__What you should do__
Set down exactly, from the records below, the line with "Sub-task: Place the" through the line with "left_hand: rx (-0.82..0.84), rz", and nothing else.

__Data listing__
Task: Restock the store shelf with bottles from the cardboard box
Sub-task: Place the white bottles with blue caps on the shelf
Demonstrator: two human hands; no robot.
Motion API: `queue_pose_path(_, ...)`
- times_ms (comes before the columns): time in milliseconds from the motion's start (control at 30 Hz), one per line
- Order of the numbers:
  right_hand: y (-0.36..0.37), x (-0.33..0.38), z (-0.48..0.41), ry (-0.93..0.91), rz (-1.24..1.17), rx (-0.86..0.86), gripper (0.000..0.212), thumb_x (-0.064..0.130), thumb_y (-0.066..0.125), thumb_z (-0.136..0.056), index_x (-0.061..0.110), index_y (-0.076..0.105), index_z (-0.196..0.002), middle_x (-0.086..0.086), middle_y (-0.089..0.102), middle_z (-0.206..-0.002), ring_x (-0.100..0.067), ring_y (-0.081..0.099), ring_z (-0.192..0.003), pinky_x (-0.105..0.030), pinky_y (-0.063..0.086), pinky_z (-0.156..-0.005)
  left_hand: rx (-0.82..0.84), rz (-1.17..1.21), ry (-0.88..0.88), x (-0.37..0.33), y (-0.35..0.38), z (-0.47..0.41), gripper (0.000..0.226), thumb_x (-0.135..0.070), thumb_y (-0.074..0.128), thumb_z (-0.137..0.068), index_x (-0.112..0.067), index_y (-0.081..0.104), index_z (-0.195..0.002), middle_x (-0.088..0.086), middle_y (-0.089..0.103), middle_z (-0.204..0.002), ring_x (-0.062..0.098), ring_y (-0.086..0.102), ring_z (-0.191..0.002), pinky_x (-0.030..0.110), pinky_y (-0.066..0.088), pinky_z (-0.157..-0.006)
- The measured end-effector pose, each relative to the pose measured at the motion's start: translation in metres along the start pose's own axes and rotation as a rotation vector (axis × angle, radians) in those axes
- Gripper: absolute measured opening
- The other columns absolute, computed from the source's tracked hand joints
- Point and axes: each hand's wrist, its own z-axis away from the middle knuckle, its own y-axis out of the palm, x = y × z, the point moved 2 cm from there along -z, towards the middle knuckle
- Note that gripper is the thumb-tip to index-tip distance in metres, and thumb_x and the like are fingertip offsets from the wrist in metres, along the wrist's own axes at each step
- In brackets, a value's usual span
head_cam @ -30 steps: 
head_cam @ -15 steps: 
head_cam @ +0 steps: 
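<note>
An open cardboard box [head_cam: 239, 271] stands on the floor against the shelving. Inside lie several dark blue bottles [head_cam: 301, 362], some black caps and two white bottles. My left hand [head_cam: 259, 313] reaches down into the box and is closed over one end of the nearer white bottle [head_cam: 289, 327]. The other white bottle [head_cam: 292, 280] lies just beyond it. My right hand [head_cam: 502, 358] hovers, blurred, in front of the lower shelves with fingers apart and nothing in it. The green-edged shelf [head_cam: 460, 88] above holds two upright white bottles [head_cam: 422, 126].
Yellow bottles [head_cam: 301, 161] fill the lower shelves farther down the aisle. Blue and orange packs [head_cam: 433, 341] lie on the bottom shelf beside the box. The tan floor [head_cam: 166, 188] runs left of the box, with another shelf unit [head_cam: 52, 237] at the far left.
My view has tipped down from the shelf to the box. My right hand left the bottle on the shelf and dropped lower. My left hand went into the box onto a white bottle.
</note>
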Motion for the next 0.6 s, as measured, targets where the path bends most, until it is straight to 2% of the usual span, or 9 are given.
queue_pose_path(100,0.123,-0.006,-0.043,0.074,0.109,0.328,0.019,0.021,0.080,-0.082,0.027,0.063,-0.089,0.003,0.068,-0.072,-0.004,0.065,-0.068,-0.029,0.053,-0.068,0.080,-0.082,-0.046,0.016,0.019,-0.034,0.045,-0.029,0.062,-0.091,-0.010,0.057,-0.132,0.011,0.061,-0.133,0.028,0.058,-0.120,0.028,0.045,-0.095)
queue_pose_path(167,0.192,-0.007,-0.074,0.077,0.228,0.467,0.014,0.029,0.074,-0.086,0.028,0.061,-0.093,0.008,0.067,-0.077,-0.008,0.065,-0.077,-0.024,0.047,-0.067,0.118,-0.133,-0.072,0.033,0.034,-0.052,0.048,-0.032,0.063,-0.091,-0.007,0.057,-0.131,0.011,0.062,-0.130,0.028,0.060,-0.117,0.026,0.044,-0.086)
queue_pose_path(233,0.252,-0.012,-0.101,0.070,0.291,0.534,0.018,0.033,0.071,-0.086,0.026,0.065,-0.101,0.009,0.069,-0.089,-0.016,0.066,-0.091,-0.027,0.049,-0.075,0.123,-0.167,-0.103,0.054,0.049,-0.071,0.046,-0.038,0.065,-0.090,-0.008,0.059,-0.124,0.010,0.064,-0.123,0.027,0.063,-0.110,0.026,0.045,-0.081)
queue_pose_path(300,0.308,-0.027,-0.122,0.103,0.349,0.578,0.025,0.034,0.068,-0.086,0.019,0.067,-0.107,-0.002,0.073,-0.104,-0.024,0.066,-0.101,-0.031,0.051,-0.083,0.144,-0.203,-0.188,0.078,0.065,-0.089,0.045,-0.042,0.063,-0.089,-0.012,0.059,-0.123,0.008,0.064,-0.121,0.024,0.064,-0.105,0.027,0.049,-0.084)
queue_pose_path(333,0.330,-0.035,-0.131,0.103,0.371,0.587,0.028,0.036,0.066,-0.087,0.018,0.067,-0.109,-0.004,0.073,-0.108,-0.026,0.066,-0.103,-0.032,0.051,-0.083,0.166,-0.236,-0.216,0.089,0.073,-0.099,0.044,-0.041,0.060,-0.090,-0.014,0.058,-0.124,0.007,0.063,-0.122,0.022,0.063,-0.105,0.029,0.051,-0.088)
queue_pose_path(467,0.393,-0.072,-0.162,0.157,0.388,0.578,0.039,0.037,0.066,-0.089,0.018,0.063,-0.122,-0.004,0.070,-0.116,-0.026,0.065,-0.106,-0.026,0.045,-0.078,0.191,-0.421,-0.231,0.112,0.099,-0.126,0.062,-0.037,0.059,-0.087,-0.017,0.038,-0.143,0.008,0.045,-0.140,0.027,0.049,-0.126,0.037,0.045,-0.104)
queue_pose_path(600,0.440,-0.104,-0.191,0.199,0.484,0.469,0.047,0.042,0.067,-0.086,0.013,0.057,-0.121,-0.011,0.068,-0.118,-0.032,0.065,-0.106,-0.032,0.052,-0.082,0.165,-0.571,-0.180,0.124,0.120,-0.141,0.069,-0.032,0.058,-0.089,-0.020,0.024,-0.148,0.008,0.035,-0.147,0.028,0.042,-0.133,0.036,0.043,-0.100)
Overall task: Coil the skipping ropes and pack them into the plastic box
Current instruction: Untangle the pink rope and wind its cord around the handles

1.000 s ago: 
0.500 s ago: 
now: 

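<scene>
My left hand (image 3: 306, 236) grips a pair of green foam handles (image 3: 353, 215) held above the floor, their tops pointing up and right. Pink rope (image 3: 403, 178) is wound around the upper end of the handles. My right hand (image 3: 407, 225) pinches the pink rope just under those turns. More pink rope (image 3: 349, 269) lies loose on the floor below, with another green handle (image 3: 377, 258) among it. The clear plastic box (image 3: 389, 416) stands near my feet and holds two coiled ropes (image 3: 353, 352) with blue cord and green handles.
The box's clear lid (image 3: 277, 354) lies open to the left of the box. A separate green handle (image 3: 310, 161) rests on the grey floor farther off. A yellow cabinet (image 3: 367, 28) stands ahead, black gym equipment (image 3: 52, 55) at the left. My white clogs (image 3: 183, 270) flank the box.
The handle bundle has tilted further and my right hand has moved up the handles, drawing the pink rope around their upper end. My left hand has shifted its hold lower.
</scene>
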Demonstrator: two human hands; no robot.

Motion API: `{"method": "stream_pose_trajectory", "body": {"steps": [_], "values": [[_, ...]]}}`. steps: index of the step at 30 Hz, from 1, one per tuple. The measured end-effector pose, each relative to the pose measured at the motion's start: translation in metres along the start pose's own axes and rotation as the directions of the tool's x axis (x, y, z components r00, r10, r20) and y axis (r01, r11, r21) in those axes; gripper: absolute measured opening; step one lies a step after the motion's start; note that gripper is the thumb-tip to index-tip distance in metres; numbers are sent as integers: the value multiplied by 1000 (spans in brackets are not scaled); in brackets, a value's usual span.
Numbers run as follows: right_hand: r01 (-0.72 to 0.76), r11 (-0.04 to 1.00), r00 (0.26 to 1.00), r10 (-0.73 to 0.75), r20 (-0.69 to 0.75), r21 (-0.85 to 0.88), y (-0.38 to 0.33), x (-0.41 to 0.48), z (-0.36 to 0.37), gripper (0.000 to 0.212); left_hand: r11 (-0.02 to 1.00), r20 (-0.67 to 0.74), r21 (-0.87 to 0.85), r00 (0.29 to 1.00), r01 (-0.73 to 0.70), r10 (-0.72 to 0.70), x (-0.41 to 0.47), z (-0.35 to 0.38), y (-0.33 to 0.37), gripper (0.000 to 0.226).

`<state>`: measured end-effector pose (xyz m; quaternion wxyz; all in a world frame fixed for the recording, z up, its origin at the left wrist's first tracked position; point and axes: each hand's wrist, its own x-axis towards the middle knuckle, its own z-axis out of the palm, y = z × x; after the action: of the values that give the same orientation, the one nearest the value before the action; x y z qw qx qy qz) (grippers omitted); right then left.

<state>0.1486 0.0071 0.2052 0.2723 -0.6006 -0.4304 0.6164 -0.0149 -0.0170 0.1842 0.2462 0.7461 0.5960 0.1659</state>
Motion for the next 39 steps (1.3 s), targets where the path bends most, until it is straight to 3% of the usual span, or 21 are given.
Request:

__Written reply__
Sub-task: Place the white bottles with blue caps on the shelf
Demonstrator: two human hands; no robot.
Motion API: `queue_pose_path(_, ...)`
- times_ms (comes before the columns): time in milliseconds from the motion's start (control at 30 Hz), one per line
- Order of the numbers:
  right_hand: y (-0.36..0.37), x (-0.33..0.38), z (-0.48..0.41), ry (-0.93..0.91), rz (-1.24..1.17), rx (-0.86..0.86), gripper (0.000..0.212), thumb_x (-0.064..0.130), thumb_y (-0.066..0.125), thumb_z (-0.136..0.056), index_x (-0.061..0.110), index_y (-0.076..0.105), index_z (-0.196..0.002), middle_x (-0.086..0.086), middle_y (-0.089..0.102), middle_z (-0.206..-0.002), ring_x (-0.100..0.067), ring_y (-0.081..0.099), ring_z (-0.192..0.003), pinky_x (-0.105..0.030), pinky_y (-0.063..0.086), pinky_z (-0.156..-0.005)
  left_hand: rx (-0.82..0.84), rz (-1.17..1.21), ry (-0.88..0.88), x (-0.37..0.33), y (-0.35..0.38), z (-0.47..0.41), gripper (0.000..0.226), thumb_x (-0.135..0.070), thumb_y (-0.074..0.128), thumb_z (-0.137..0.068), index_x (-0.112..0.067), index_y (-0.081..0.104), index_z (-0.195..0.002), middle_x (-0.088..0.086), middle_y (-0.089..0.103), middle_z (-0.204..0.002), ring_x (-0.062..0.098), ring_y (-0.086..0.102), ring_z (-0.191..0.002), pinky_x (-0.030..0.110), pinky_y (-0.066..0.088), pinky_z (-0.157..-0.006)

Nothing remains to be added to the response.